The state's voters put the Colorado constitution in violation of federal statutes which make marijuana a controlled substance.
It's unclear how the U.S. justice department will respond.
Several members of Colorado's congressional delegation are waiting to hear U.S.
Attorney General Eric Holder's reaction before taking stances on potential alterations to federal law.
Rep. Diana DeGette (D) has already started legislation which would allow states to be exempted from federal laws against pot. Rep. Mike Coffman (R) told the Denver Post that he supports DeGette's bill despite his opposition to legalizing marijuana.
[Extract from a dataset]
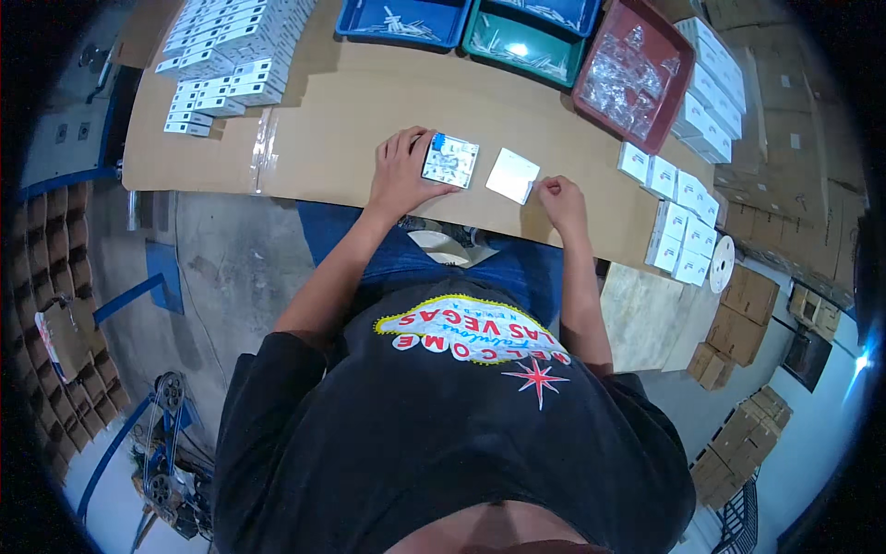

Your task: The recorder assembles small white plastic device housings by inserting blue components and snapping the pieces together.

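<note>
My left hand [403, 174] is closed around the left side of a small square white unit [450, 161], its fingers at the far corner and its thumb along the near edge. The unit's upper face has dark and grey details and a blue part at its far left corner. To the right of it lies a thin, flat white square panel [512, 175] on the cardboard-covered table. Beside the panel's right corner is my right hand [565, 205], fingers curled and pinched together. Whether those fingertips hold something small or touch the panel, I cannot tell.
Stacked white boxes [245, 46] stand far left. Along the far edge are blue [406, 23] and green trays [521, 46] of small white parts, and a red tray [637, 83] of clear plastic bags. More white boxes [683, 222] and a white reel [722, 265] sit right.
</note>
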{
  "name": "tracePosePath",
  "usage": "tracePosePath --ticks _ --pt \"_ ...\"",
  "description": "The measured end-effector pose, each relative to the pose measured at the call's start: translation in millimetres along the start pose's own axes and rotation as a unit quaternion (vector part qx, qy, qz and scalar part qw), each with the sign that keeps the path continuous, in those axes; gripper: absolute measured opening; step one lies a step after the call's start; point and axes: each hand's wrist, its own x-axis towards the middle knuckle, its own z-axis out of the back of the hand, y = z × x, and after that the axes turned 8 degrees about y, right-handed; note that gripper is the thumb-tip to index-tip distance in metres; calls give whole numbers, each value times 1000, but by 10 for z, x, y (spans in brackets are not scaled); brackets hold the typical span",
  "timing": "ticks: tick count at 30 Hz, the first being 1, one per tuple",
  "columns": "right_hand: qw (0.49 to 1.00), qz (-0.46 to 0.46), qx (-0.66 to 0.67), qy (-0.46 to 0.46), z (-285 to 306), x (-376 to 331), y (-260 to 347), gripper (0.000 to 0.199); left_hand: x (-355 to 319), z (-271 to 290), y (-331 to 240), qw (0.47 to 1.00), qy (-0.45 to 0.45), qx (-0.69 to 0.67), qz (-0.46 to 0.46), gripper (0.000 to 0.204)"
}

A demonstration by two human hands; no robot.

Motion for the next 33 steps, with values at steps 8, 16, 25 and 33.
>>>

A similar bill was being crafted by Reps. Ed Perlmutter (D) and Jared Polis (D) to give Colorado an exception to federal laws on pot. Polis is a co-sponsor of DeGette's bill.
We got "wait and see" responses from Sens. Michael Bennet (D) and Mark Udall (D), who want to withhold their stances on changing federal law until after the justice department announces its intentions.
Rep. Scott Tipton (R) also wants to wait until he weighs in.
The only member of Colorado's delegation to say he opposes any change to federal law in response to Amendment 64 was Rep. Cory Gardner (R).
Rep. Doug Lamborn's (R) office did not return repeated requests for comment.